Before I go too much further, let me explain a few things that will shed light on my perspective. I grew up near a small town in Indiana, the eldest son of an X-Ray technician and a Metallurgical Engineer. My father is an extremely intelligent, self-taught man who chose to become expert in a highly technical, specialized field. My mother is also extremely intelligent, and while she went to college like most women of her generation, her real education occurred in the real world. In addition to my father’s cold demeanor, and my mother’s inherent bluntness, I’ve also inherited their intelligence. Of course I also inherited their stunning good looks, but that’s not germane to this editorial. I thank God every day for these blessings, and wouldn’t have it any other way.
What I don’t have is a ‘formal’ education. I graduated high school just like a lot of other kids at Brown County High School in 1988, but unlike a lot of those kids, I didn’t immediately head off to college. I wanted to see a bit of the world and do some things before I cloistered myself at an institution of higher learning. After a false start in the military, and some time out in the world working and learning things the hard way, I ended up at technical school in Oklahoma. I graduated with an A.A.S in Avionics and Instruments and went to work for a subsidiary of Hughes Aerospace building aircraft instruments.
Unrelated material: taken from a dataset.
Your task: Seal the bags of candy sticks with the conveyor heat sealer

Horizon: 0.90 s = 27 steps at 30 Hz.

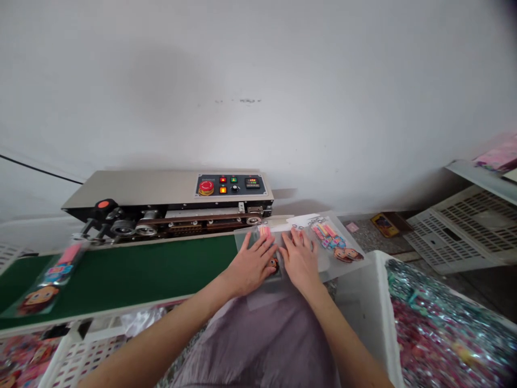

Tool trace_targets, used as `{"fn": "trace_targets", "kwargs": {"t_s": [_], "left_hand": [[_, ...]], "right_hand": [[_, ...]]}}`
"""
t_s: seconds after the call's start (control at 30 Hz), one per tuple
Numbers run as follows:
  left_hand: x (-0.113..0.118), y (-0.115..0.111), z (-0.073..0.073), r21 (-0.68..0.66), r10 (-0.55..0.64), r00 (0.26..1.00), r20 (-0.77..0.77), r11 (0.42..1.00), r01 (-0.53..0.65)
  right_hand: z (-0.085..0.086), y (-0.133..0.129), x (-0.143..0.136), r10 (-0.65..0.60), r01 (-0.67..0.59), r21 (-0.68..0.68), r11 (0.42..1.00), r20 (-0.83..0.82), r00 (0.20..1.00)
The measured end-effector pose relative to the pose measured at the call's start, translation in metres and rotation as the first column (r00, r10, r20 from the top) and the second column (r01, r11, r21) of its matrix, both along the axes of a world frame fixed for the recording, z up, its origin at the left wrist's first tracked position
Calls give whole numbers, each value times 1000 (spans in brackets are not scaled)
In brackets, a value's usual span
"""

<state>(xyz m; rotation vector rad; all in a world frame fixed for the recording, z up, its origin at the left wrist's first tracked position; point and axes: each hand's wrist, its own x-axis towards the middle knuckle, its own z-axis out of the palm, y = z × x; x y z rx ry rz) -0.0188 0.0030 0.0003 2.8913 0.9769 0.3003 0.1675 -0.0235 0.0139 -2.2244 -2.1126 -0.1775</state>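
My left hand [254, 265] lies with its fingers stretched out over a clear plastic bag [251, 302] at the right end of the conveyor. Part of a printed cartoon charm [274, 263] shows beside its fingers; the rest is covered. My right hand [299, 260] rests close by, fingers extended and spread on the plastic. To its right, several keychain charms [329, 237] with metal rings and pink and blue parts lie on a clear sheet or bags. Behind the hands stands a band sealing machine [161, 189] with a lit control panel [232, 185].
A bagged charm [50, 280] lies on the left of the green conveyor belt [161, 269]. At right, a white foam box [382, 302] holds many shiny charms. A white plastic basket [86, 355] sits below the belt. Perforated crates [448, 231] stand at far right.
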Motion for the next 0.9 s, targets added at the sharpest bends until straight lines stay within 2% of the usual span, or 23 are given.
{"fn": "trace_targets", "kwargs": {"t_s": [0.23,0.37,0.47,0.6,0.67,0.73,0.83,0.9], "left_hand": [[-3,1,1,-36,5,1000,-1,999,-5],[-14,-1,5,-17,22,1000,-18,1000,-22],[-32,-5,12,11,85,995,-51,996,-85],[-50,-10,28,67,244,969,-39,968,-241],[-47,-12,35,54,279,960,-17,959,-278],[-35,-12,38,19,237,971,7,971,-237],[-11,-12,36,-36,145,988,54,989,-143],[3,-13,34,-63,125,989,80,991,-120]], "right_hand": [[-5,1,-1,10,-10,25,1000,-8,1000],[-2,1,-5,5,-5,15,1000,-11,1000],[-1,-1,-4,0,0,28,1000,-14,1000],[-3,-3,5,-41,42,99,994,-20,999],[-4,-5,5,-85,88,115,989,-28,996],[-5,-6,-2,-83,87,104,991,-42,996],[-5,-6,-21,11,-7,53,999,-75,997],[-4,-6,-29,63,-60,26,998,-107,992]]}}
Along the way I rediscovered paintball, and after a failed marriage, new marriage and a discovery of God-given talent, here I am. All controversial and stuff. Call me a black sheep.
Before I get myself looped into a self-serving advertisement for my skills, I’ll stop right here. This isn’t necessarily about my skills, or lack thereof. The point I’m trying to make is that education can be helpful, but it’s not the total package. Likewise, the education doled out in the school of hard knocks isn’t totally where it’s at either.
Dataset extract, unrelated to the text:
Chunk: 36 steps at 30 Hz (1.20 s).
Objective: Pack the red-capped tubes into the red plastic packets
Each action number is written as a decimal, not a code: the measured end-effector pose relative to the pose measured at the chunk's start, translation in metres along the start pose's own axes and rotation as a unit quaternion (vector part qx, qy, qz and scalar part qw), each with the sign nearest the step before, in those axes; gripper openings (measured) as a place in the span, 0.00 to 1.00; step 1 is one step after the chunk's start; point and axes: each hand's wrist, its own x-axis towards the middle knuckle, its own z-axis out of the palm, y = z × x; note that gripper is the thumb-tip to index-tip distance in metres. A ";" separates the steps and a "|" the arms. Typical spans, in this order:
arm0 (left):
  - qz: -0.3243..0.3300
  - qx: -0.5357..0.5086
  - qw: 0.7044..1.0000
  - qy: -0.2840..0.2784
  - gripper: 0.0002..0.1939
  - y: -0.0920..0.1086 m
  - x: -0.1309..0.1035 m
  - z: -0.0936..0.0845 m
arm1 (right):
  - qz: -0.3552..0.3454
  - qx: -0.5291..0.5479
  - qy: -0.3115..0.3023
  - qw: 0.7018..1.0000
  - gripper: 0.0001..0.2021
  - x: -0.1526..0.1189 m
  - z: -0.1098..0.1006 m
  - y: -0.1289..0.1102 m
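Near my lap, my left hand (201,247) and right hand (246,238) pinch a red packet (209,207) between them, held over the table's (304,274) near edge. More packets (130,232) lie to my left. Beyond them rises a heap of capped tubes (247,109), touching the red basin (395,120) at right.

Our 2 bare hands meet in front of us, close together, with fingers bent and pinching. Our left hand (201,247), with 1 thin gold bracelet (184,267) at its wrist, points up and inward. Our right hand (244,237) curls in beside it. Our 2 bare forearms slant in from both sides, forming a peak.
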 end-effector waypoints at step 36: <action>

Here lately I’ve been watching some of my brethren in the media spreading their proverbial wings in order to make a living. I can understand that, and nobody wants to be like a certain over-educated individual who’s running a formerly respected media outlet into obscurity by way of mediocrity. A lot of my colleagues are ‘consulting’, which is a nice way of saying they’re hiring out their talents to those in need of them. I do it, and I have several clients who are extremely happy with the assistance I’ve been able to render them.
Here lately though, I’m starting to see a trend of some offering themselves up as experts when their expertise could be held up to question. Personally I don’t have a problem with this…if people and businesses are willing to spend money on someone’s perceived expertise, then by all means, have at it! My experience in the business side of paintball is limited to running media websites, freelance writing, reaching the novice level in the PSP in 2004, playing lots and lots of scenario games and running a small shop here in FL, which unfortunately (one of my favorite words, even though the situation sucked) failed. So while I have nearly 21 years experience as a player, 9 years of that as a writer and media guy, I’m probably not the guy you want teaching you how to run your field or store.
So, what’s my point here? The point is, paintball as a whole is in a downturn, and perhaps it’s time to depend on a mixture of hard-earned experience and education to get things going again. It’s my opinion that there’s a genuine need for people in the sport with educations in journalism, marketing, and other relevant educational paths to help apply the theories they’ve learned in order to make the hard-earned experience of those out in the hinterlands actually running fields and stores more effective for everyone. Rather than looking from the top down and trying to ‘help’ field and store owners, how about getting down in the weeds with them and working with them to make their businesses more successful, which in turn means that they’ll have need to buy more products from your business?
Just some random thoughts from a controversial, unfortunate, potentially inglorious player out here in the hinterlands. We have voices too, and perhaps it’s time to start listening.